And I didn’t pay 600 a credit for this crap

File under... The Miseducation of Mylo — mylo @ 5:21 pm

As I was working on a midterm today I recieved an email from one of the people that go to my class.

I won’t be continuing the class. I tried to communicate with the teacher after the last class I attended and he sent me back a nasty tirade that was more of a personal attack then anything bordering on constructive or encouraging criticism. Since he seems to have no respect for my ability as a writer, and I have very little respect for someone who thinks they know everything, I cannot subject myself to his class anymore.
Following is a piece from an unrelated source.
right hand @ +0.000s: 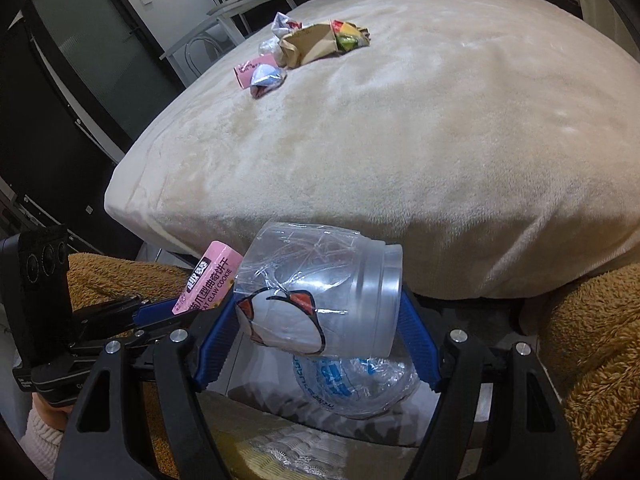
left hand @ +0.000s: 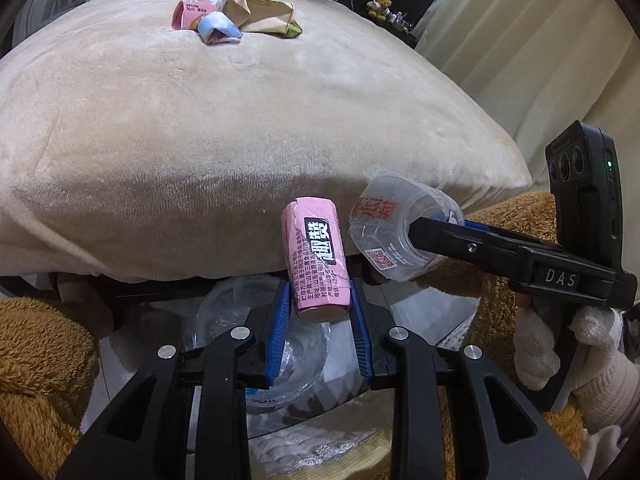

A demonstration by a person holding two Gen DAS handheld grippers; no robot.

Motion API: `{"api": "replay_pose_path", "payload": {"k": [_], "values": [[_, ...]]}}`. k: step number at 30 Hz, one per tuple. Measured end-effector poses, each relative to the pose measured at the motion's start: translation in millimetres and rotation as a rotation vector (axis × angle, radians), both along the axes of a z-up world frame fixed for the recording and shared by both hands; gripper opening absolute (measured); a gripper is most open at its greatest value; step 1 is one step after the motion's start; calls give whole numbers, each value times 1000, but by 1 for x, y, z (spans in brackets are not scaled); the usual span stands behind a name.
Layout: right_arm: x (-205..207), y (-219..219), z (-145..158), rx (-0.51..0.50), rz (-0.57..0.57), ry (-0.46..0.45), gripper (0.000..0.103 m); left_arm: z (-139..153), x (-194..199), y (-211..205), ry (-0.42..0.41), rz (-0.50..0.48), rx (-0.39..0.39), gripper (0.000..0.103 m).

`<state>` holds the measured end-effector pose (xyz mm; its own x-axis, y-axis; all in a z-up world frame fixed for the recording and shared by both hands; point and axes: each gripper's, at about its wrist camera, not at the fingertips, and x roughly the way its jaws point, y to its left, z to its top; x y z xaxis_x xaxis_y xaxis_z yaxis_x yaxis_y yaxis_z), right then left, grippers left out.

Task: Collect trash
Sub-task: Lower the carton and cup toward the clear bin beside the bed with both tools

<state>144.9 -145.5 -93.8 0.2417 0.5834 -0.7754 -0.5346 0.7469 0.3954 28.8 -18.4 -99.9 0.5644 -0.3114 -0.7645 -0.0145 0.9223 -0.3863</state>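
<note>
Standing nearly upright between the blue pads, the pink cookie box (left hand: 316, 256) is pinched at its lower end by the left gripper (left hand: 320, 316), just off the near edge of the beige plush bed (left hand: 200, 120). Beside it, the right gripper (right hand: 316, 336) clamps a clear plastic jar (right hand: 320, 292) lying sideways across its jaws. Below both sits a clear plastic bag (right hand: 360, 384), while more wrappers (left hand: 236, 16) lie heaped far up the bed.

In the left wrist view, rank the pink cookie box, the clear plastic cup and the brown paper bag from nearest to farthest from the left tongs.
1. Pink cookie box: clamped in the left tongs.
2. Clear plastic cup: just right, in the right tongs.
3. Brown paper bag: far across the bed, in the trash pile.
</note>
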Motion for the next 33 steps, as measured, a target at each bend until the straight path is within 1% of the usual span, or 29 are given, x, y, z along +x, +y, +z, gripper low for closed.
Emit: {"api": "replay_pose_path", "payload": {"k": [2, 4, 7, 9, 14, 18, 21, 24, 29, 33], "values": [[4, 4, -10, -26, -4, 47, 74, -8, 3, 0, 35, -5, 10, 28], [8, 7, -21, -42, -9, 104, 74, -18, 8, 2, 94, 1, 14, 28], [12, 10, -36, -61, -13, 176, 74, -34, 15, 2, 179, -23, -5, 28], [15, 12, -45, -80, -17, 214, 74, -42, 20, 0, 215, -25, 16, 28], [24, 17, -69, -119, -40, 310, 74, -61, 32, -4, 298, -50, 31, 28], [28, 23, -82, -144, -47, 354, 74, -74, 35, -7, 358, -60, 42, 28], [30, 24, -90, -160, -56, 379, 74, -80, 38, -4, 388, -67, 0, 28], [31, 24, -99, -171, -65, 407, 74, -83, 37, -4, 412, -62, 14, 28], [34, 25, -105, -190, -71, 420, 74, -88, 37, -3, 443, -57, 11, 28], [33, 26, -102, -177, -67, 412, 74, -93, 36, -2, 458, -57, 5, 29]]}}
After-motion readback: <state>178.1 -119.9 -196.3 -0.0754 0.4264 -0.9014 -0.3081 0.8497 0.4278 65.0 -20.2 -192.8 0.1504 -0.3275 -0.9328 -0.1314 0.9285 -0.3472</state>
He also seemed to feel that I should be grateful that he was taking the time to answer me, because it was taking his time away from his “pressing doctorate thesis deadline.” As I write this I remember that several people in the class reported having bad experiences with previous workshops, so I am obviously not the first person to feel cheated out of the money spent on tuition. I enrolled because my previous workshops helped me and motivated me. I did not enroll to allow some twerp to abuse me verbally. I regret that I won’t be able to read more of the writing from the class, it was good to meet you all.

Oooh Kay? Whatever right, I can careless I have my own issues to worry about.

Then I get this email from the teacher.

More information than most of you probably want, but in the effort to be fair, I am forwarding along the response Randi refers to (her question(s) are below that–I could be mistaken that they are the same things she asked and said in class.) Please do not feel that you have to read this. There won’t be a “quiz.”
I don’t know if I’ve conveyed this or not–because I don’t think I know everything–outside of being a “twerp”–but I am of course concerned about how the class is going for any and all of you and want it to be a good experience. For all of us. That’s why I do try to get there a little early and hang around a little afterwards. You should all feel free to check in with me.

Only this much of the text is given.